• [Task description] The expected response is the full listing, retyped exactly, without its images.

• [Exercise data]
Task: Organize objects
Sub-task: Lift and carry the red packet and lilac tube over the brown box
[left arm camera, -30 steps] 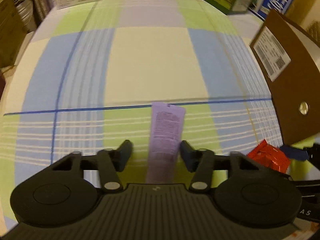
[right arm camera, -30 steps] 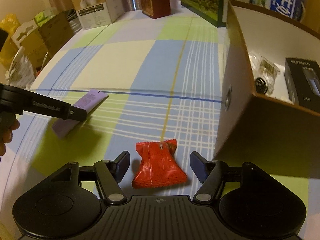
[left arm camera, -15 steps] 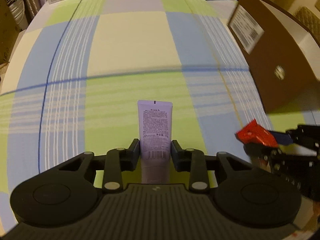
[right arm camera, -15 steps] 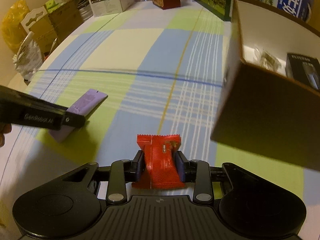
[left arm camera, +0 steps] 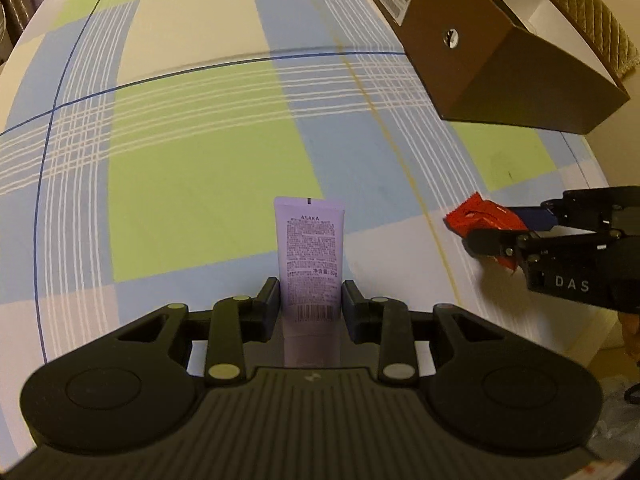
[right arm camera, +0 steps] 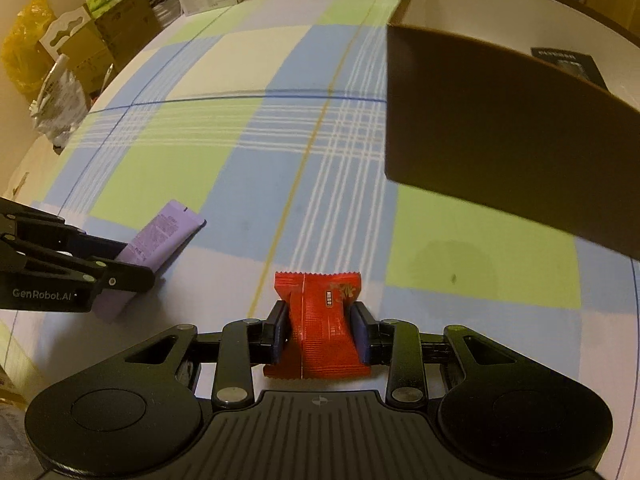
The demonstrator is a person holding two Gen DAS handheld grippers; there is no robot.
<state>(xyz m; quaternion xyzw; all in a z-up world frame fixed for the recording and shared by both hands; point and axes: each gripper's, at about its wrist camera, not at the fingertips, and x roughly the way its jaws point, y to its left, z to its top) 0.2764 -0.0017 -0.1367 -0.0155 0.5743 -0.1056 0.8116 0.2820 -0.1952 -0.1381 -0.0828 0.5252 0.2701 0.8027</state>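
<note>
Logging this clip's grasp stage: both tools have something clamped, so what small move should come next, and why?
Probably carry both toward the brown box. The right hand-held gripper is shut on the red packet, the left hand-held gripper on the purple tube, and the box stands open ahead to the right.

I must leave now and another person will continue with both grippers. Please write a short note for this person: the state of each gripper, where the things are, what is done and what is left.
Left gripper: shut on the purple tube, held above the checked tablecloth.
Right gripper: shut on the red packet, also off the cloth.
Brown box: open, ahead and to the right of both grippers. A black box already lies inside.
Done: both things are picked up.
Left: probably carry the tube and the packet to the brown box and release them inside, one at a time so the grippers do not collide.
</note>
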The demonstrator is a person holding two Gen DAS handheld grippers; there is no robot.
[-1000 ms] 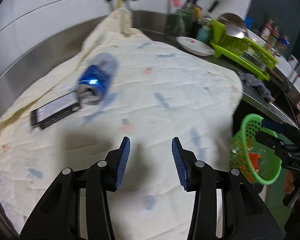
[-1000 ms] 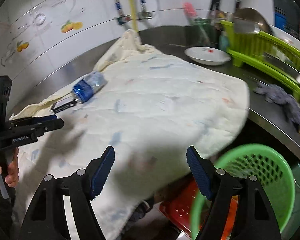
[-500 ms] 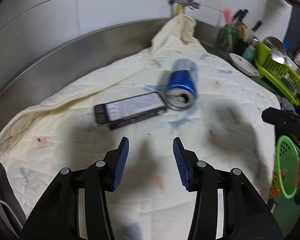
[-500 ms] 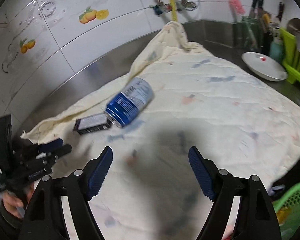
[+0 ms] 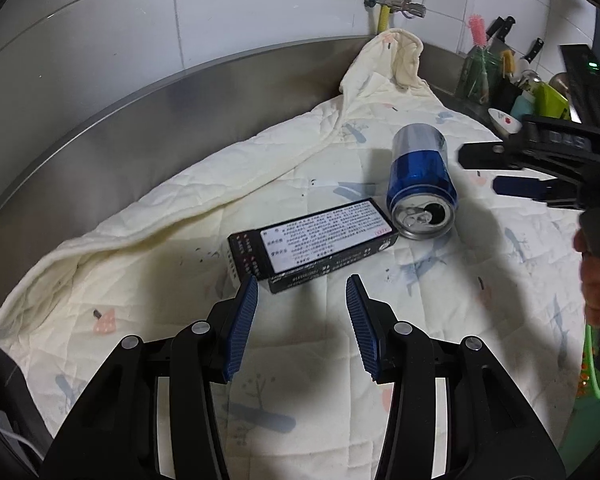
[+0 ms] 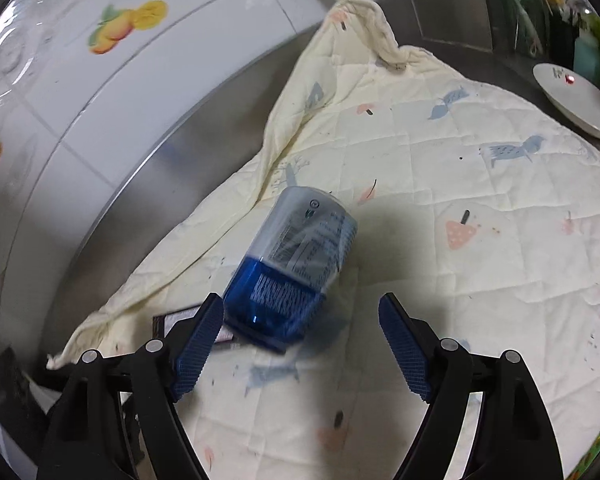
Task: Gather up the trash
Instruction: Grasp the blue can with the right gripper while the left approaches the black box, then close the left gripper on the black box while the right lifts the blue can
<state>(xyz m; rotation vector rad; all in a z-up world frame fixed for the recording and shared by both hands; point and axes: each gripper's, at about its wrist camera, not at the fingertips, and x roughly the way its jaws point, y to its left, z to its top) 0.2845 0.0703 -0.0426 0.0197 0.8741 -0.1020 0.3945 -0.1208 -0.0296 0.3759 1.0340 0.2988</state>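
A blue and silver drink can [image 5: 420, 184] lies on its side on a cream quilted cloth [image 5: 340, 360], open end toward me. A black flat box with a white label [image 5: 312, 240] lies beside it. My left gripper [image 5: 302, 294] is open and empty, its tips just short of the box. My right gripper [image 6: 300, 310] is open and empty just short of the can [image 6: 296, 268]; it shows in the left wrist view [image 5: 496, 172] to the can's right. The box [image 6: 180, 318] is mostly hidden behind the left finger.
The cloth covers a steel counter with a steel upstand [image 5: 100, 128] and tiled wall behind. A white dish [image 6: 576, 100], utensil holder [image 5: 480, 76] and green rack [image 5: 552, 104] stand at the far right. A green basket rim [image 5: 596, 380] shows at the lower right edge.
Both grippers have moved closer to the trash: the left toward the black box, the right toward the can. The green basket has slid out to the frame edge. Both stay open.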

• [The completed task]
Task: Organize objects
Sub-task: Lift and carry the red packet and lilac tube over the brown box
[left arm camera, -30 steps] 
[right arm camera, -30 steps] 
[left arm camera, -15 steps] 
[right arm camera, -15 steps] 
[left arm camera, +0 steps] 
[right arm camera, +0 steps] 
The demonstrator is a person holding two Gen DAS handheld grippers; there is no robot.
<state>(xyz m; quaternion xyzw; all in a z-up world frame fixed for the recording and shared by both hands; point and axes: each gripper's, at about its wrist camera, not at the fingertips, and x roughly the way its jaws point, y to its left, z to its top) 0.2764 -0.0017 -0.1367 -0.0155 0.5743 -0.1056 0.8116 0.2820 -0.1952 -0.1381 -0.0828 0.5252 0.2701 0.8027</state>
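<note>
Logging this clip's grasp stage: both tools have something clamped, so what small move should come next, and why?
Probably carry both toward the brown box. The right hand-held gripper is shut on the red packet, the left hand-held gripper on the purple tube, and the box stands open ahead to the right.

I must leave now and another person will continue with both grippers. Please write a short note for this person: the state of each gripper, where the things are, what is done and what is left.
Left gripper: shut on the purple tube, held above the checked tablecloth.
Right gripper: shut on the red packet, also off the cloth.
Brown box: open, ahead and to the right of both grippers. A black box already lies inside.
Done: both things are picked up.
Left: probably carry the tube and the packet to the brown box and release them inside, one at a time so the grippers do not collide.
</note>
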The demonstrator is a person holding two Gen DAS handheld grippers; there is no robot.
[-1000 ms] 
[-1000 ms] 
[-500 ms] 
[-500 ms] 
[+0 ms] 
[+0 ms] 
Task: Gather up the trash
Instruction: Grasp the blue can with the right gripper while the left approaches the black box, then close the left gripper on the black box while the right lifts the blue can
<state>(xyz m; rotation vector rad; all in a z-up world frame fixed for the recording and shared by both hands; point and axes: each gripper's, at about its wrist camera, not at the fingertips, and x roughly the way its jaws point, y to its left, z to its top) 0.2845 0.0703 -0.0426 0.0197 0.8741 -0.1020 0.3945 -0.1208 -0.0296 0.3759 1.0340 0.2988</state>
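A blue and silver drink can [image 5: 420, 184] lies on its side on a cream quilted cloth [image 5: 340, 360], open end toward me. A black flat box with a white label [image 5: 312, 240] lies beside it. My left gripper [image 5: 302, 294] is open and empty, its tips just short of the box. My right gripper [image 6: 300, 310] is open and empty just short of the can [image 6: 296, 268]; it shows in the left wrist view [image 5: 496, 172] to the can's right. The box [image 6: 180, 318] is mostly hidden behind the left finger.
The cloth covers a steel counter with a steel upstand [image 5: 100, 128] and tiled wall behind. A white dish [image 6: 576, 100], utensil holder [image 5: 480, 76] and green rack [image 5: 552, 104] stand at the far right. A green basket rim [image 5: 596, 380] shows at the lower right edge.
Both grippers have moved closer to the trash: the left toward the black box, the right toward the can. The green basket has slid out to the frame edge. Both stay open.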

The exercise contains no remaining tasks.